* EXERCISE
Copy every line of the data in which the word "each" occurs.
--- DATASET SECTION Enclosed Below ---
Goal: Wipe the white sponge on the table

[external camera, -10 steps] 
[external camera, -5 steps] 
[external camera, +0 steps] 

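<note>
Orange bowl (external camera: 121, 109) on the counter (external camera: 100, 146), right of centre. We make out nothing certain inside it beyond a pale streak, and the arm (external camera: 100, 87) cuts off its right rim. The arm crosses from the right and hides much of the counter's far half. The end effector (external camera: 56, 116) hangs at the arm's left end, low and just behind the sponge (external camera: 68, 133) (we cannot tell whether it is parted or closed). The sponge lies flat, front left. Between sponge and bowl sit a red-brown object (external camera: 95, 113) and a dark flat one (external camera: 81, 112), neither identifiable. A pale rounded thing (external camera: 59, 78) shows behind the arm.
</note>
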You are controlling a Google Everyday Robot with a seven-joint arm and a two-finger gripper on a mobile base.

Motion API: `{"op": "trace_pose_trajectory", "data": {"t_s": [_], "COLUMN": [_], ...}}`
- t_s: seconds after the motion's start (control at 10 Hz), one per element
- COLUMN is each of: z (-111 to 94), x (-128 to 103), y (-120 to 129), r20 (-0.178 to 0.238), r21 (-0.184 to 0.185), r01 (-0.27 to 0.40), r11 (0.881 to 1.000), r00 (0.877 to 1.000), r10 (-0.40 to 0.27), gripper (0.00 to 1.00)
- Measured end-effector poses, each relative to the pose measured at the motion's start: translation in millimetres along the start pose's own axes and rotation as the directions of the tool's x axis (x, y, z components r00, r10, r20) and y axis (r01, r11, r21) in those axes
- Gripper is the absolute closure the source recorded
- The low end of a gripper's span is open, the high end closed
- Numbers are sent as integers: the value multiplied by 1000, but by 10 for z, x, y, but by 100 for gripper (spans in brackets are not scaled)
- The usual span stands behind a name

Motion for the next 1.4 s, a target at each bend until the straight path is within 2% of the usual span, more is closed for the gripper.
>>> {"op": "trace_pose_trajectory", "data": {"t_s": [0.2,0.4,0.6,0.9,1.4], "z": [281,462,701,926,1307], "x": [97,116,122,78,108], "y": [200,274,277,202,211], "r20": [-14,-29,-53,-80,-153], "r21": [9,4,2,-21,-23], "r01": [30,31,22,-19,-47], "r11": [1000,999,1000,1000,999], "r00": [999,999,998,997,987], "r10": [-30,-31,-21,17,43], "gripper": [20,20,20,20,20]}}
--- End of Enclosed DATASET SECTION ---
* RESULT OF THIS EXERCISE
- COLUMN is each of: z (-111 to 94), x (-128 to 103), y (-120 to 129), r20 (-0.178 to 0.238), r21 (-0.184 to 0.185), r01 (-0.27 to 0.40), r11 (0.881 to 1.000), r00 (0.877 to 1.000), r10 (-0.40 to 0.27), gripper (0.00 to 1.00)
- Measured end-effector poses, each relative to the pose measured at the motion's start: translation in millimetres along the start pose's own axes and rotation as the directions of the tool's x axis (x, y, z components r00, r10, r20) and y axis (r01, r11, r21) in those axes
Motion for the next 1.4 s, a target at each bend until the straight path is within 2% of the usual span, more is closed for the gripper.

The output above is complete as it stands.